■ Aim of the exercise: Output only the lines below that start at the line containing "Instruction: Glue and" and end at the line containing "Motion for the", with both ends kept.

■ Source material:
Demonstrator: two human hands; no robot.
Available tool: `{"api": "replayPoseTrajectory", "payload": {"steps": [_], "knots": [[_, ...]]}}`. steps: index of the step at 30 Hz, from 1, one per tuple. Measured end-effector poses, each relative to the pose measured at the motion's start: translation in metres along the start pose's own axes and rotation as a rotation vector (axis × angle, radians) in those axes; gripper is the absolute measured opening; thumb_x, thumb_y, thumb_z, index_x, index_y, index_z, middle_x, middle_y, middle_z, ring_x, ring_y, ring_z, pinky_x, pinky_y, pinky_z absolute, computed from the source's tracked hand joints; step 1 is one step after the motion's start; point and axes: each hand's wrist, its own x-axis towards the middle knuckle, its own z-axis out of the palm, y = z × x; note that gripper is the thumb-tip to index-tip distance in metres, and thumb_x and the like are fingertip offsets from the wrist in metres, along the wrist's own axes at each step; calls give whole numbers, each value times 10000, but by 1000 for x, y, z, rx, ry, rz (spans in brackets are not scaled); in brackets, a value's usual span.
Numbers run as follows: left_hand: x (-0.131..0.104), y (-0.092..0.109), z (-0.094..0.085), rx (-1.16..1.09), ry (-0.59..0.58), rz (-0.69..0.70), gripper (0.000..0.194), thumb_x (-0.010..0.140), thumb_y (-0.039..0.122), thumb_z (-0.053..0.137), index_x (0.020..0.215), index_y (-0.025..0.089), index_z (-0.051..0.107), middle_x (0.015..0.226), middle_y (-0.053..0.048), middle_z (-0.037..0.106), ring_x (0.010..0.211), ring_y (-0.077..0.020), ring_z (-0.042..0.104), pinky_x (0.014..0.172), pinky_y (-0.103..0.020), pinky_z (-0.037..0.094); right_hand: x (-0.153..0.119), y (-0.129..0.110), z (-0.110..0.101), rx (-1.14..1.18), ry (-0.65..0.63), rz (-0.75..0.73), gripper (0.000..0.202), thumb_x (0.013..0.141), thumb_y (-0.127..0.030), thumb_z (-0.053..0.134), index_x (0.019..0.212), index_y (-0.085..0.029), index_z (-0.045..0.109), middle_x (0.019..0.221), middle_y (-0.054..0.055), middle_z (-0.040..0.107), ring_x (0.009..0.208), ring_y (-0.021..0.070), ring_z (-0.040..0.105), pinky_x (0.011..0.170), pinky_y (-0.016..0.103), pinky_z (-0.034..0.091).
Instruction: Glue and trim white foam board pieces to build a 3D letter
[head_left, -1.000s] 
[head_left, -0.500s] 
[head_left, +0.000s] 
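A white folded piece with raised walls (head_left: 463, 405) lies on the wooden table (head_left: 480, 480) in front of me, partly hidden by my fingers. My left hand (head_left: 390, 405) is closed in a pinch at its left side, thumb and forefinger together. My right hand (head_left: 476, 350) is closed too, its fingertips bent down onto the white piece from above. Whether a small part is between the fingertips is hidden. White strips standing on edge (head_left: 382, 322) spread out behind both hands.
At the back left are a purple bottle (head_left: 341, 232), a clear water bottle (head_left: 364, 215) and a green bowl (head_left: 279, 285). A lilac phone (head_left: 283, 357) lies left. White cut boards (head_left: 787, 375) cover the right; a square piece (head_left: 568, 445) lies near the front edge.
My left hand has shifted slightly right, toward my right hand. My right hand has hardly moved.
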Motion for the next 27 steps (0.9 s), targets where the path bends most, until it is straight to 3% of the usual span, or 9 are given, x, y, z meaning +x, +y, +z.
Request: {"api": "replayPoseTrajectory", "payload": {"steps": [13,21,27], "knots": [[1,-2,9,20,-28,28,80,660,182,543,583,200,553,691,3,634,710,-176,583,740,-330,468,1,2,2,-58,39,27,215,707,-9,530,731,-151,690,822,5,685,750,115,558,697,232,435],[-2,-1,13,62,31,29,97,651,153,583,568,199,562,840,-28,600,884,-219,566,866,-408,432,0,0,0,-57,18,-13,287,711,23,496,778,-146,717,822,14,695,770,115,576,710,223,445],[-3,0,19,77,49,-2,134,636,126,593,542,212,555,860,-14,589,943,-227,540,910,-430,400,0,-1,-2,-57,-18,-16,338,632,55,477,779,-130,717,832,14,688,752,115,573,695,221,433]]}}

■ Result:
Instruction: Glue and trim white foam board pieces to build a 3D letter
[head_left, -1.000s] 
[head_left, -0.500s] 
[head_left, +0.000s] 
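A white folded piece with raised walls (head_left: 463, 405) lies on the wooden table (head_left: 480, 480) in front of me, partly hidden by my fingers. My left hand (head_left: 390, 405) is closed in a pinch at its left side, thumb and forefinger together. My right hand (head_left: 476, 350) is closed too, its fingertips bent down onto the white piece from above. Whether a small part is between the fingertips is hidden. White strips standing on edge (head_left: 382, 322) spread out behind both hands.
At the back left are a purple bottle (head_left: 341, 232), a clear water bottle (head_left: 364, 215) and a green bowl (head_left: 279, 285). A lilac phone (head_left: 283, 357) lies left. White cut boards (head_left: 787, 375) cover the right; a square piece (head_left: 568, 445) lies near the front edge.
My left hand has shifted slightly right, toward my right hand. My right hand has hardly moved.
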Motion for the next 27 steps (0.9 s), targets where the path bends most, until it is straight to 3% of the usual span, or 9 are given, x, y, z meaning +x, +y, +z.

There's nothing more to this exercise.